Once the model has been trained and tested, it can be deployed to identify fraud in real-time transactions. As new data is fed into the model, it will use its learned patterns to classify each transaction as fraudulent or legitimate. Over time, E-Sentinel will continue to collect new data and use it to retrain the model to ensure it remains effective at identifying new types of fraud.

Patterns Identification & Predictive Model

Once the previous steps are done, the model that was trained to establish additional rules to counter fraud will be tested on the testing sets. This model is based on the various software’s parameters and highlight behavioural links among E-Sentinel’s features and rules.

If the tests are conclusive, these new rules and behavioural analyses will be added to E-Sentinel’s software.

The model will be trained at various levels:

  1. The first training will be on a global level, testing the data from all sources’,
  2. A second model will focus on the internal data only’,
  3. A third model will tackle e-commerce specific data, a model per client’,
  4. A forth model will be focused on industries/ Product categories data (when enough data is available), e.g. Electronic products, Apple products, specific brands...

The ultimate goal will be to identify global, local and specific trends to enhance the detection of patterns at all levels. E-Sentinel’s client will be able to add new rules and adapt the behavioural analyses on various levels.

These models will on the one hand enable E-Sentinel’s clients to get the best fraud detection software thanks to its supervised learning models but also on the other hand to benefit from a predictive fraud model using artificial intelligence based on reinforcement learning.
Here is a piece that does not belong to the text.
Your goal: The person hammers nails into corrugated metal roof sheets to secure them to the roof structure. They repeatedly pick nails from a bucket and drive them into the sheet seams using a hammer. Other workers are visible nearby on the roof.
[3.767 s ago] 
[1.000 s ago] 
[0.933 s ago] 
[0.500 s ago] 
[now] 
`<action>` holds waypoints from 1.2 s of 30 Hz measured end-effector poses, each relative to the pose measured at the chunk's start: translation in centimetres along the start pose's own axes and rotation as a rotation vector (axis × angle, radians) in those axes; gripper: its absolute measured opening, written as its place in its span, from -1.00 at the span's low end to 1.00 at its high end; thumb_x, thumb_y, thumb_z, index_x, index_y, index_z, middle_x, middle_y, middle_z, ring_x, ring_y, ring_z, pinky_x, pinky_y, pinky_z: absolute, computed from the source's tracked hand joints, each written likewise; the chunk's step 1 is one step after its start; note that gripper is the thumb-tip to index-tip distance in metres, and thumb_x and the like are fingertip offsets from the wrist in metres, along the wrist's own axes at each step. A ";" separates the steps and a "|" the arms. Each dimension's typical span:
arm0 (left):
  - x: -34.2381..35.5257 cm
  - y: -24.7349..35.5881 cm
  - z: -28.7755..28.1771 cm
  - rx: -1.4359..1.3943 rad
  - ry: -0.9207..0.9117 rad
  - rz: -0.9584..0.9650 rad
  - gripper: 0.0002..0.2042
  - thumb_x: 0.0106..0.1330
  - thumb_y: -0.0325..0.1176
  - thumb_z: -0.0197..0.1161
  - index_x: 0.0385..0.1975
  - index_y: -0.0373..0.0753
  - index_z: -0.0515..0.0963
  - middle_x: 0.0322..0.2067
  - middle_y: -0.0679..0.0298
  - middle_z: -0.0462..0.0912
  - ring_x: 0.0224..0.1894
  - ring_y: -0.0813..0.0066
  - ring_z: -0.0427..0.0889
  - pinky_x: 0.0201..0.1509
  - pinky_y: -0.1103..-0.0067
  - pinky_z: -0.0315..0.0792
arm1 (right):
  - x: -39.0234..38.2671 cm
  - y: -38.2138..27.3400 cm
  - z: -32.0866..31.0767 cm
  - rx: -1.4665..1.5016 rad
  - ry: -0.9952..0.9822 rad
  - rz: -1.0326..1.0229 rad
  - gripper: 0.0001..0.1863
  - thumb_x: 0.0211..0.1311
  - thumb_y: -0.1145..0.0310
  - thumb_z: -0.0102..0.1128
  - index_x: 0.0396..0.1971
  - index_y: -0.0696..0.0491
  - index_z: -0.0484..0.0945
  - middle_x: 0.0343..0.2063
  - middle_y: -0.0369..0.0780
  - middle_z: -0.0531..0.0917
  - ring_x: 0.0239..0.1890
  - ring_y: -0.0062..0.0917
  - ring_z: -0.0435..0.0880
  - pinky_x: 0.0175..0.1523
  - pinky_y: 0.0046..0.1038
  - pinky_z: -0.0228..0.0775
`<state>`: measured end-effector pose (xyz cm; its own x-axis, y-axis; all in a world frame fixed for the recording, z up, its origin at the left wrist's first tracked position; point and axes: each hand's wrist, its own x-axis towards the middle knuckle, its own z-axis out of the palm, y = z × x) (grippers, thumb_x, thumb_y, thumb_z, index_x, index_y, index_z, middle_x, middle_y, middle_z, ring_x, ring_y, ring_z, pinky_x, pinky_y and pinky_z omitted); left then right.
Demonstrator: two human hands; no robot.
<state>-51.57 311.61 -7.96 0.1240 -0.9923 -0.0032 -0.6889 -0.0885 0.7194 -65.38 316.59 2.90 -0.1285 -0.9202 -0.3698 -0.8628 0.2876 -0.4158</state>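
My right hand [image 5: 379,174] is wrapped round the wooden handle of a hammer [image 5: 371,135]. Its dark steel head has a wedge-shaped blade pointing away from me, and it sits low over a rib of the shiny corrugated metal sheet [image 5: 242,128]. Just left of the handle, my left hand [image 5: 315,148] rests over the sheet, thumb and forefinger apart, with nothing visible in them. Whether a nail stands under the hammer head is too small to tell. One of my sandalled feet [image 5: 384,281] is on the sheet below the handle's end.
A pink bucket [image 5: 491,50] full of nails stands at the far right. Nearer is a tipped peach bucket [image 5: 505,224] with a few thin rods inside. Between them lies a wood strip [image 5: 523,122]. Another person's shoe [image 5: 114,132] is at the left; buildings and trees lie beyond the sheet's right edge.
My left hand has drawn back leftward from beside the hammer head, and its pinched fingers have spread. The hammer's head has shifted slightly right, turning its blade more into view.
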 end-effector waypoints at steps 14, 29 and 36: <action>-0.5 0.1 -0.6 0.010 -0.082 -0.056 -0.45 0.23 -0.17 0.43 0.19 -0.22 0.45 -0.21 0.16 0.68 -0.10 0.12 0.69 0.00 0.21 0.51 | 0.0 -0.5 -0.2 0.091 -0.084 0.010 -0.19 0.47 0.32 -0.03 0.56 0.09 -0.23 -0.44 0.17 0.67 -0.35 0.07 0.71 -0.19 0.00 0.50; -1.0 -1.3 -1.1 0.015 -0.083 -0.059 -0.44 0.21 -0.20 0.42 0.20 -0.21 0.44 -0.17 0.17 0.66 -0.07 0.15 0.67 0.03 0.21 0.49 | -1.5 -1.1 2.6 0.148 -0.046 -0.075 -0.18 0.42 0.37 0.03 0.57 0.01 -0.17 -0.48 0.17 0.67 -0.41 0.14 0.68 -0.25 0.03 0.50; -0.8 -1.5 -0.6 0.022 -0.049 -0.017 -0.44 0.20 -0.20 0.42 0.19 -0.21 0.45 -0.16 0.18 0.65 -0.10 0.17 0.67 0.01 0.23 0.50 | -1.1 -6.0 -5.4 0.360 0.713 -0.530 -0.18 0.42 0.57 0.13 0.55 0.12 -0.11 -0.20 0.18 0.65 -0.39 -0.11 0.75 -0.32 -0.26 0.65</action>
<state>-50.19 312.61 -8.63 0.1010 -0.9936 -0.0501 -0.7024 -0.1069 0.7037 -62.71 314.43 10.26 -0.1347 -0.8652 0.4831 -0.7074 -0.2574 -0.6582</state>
E-Sentinel models will give instant fraud prevention recommendations to each existing and new transactions and will highlight potential red flags that could lead to a fraud even before the fraud attempt takes place (Predictive Model).

NLP Models

Natural Language Processing (NLP) is a subfield of artificial intelligence that deals with the interaction between humans and computers using natural language. NLP tools, such as ChatGPT or LLaMA, can be implemented in E-Sentinel using an Application Programming Interface (API).

To implement NLP models, E-Sentinel’s team will need to first train the NLP tool on a large dataset of relevant data.

This dataset will need to be labeled and annotated to ensure that the model can accurately identify fraudulent behavior. For example, analyzing the fraud literature in order to get all documentations regarding existing and new fraud types and methods (Technology Watch).

Once these are stored and trained on the model, the model can be implemented to flag fraudulent methods and customers.

These models can provide valuable insights and assistance in identifying fraudulent activity and protecting e-commerce businesses from financial loss. There are several possible uses of such NLP models for E-Sentinel.

They can be used to analyze online information including social media. It can also be used to generate relevant recommendation for each specific case and contact stakeholders involved in the delivery process, for example, to generate automated correspondence.

Other uses include: automated chatbot, customer service, flag fake reviews, flagging suspicious interactions with customer support, etc.

Conclusion

E-Sentinel will use various artificial intelligence (AI) models to identify fraudulent transactions and the models cited above are the ones that will be implemented in the first place.

With time, the processes, checks and feature included in E-Sentinel analysis will evolve and become more and more accurate. The fraud detection ratio of 55% of total online fraud prevented will increase significantly Year-on-Year, especially thanks to its predictive fraud model.

Eventually, E-Sentinel’s clients will be able to give more freedom to their customers through lighter restrictions as their backs are covered by our fraud prevention software.

E-Sentinel’s end goal is to help online businesses thrive in a safer and healthier environment.